■ **Problem description**
Lines before the one containing "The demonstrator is" are to be left out; that line and all after it, through the end of the material below, are to be written out exactly.

■ **Recorded data**
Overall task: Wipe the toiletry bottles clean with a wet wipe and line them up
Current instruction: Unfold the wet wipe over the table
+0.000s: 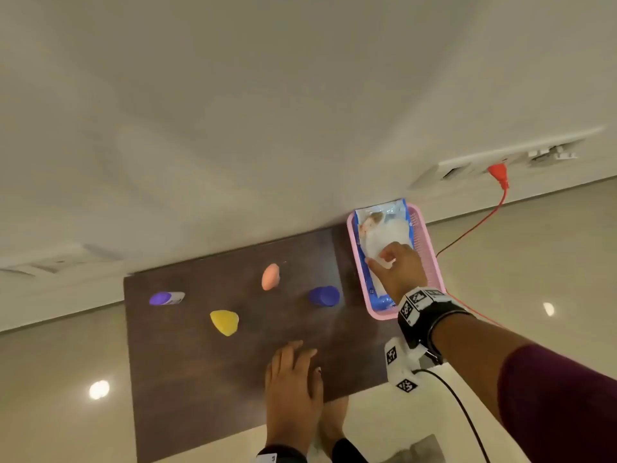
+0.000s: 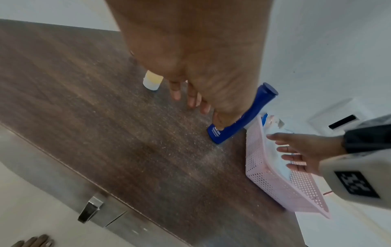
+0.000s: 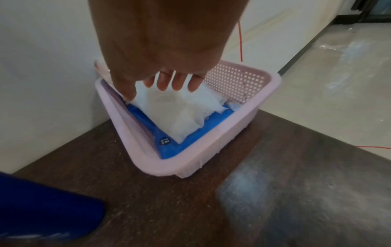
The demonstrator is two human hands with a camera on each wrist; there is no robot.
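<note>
Several bottles stand apart on the dark wooden table: a purple-capped white one, a yellow one, a peach one and a blue one. At the table's right end a pink basket holds a blue wipes pack with a white wet wipe lying on top. My right hand reaches into the basket, its spread fingers over the wipe and its thumb at the wipe's corner. My left hand lies flat on the table near the front edge.
The table's back edge meets a white wall. A red cable runs from a wall socket down past the basket. A metal drawer handle sits below the table's front edge. A bare foot shows on the floor.
</note>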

■ **Answer for this exercise**
The demonstrator is two human hands with a camera on each wrist; there is no robot.
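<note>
Several bottles stand apart on the dark wooden table: a purple-capped white one, a yellow one, a peach one and a blue one. At the table's right end a pink basket holds a blue wipes pack with a white wet wipe lying on top. My right hand reaches into the basket, its spread fingers over the wipe and its thumb at the wipe's corner. My left hand lies flat on the table near the front edge.
The table's back edge meets a white wall. A red cable runs from a wall socket down past the basket. A metal drawer handle sits below the table's front edge. A bare foot shows on the floor.
</note>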

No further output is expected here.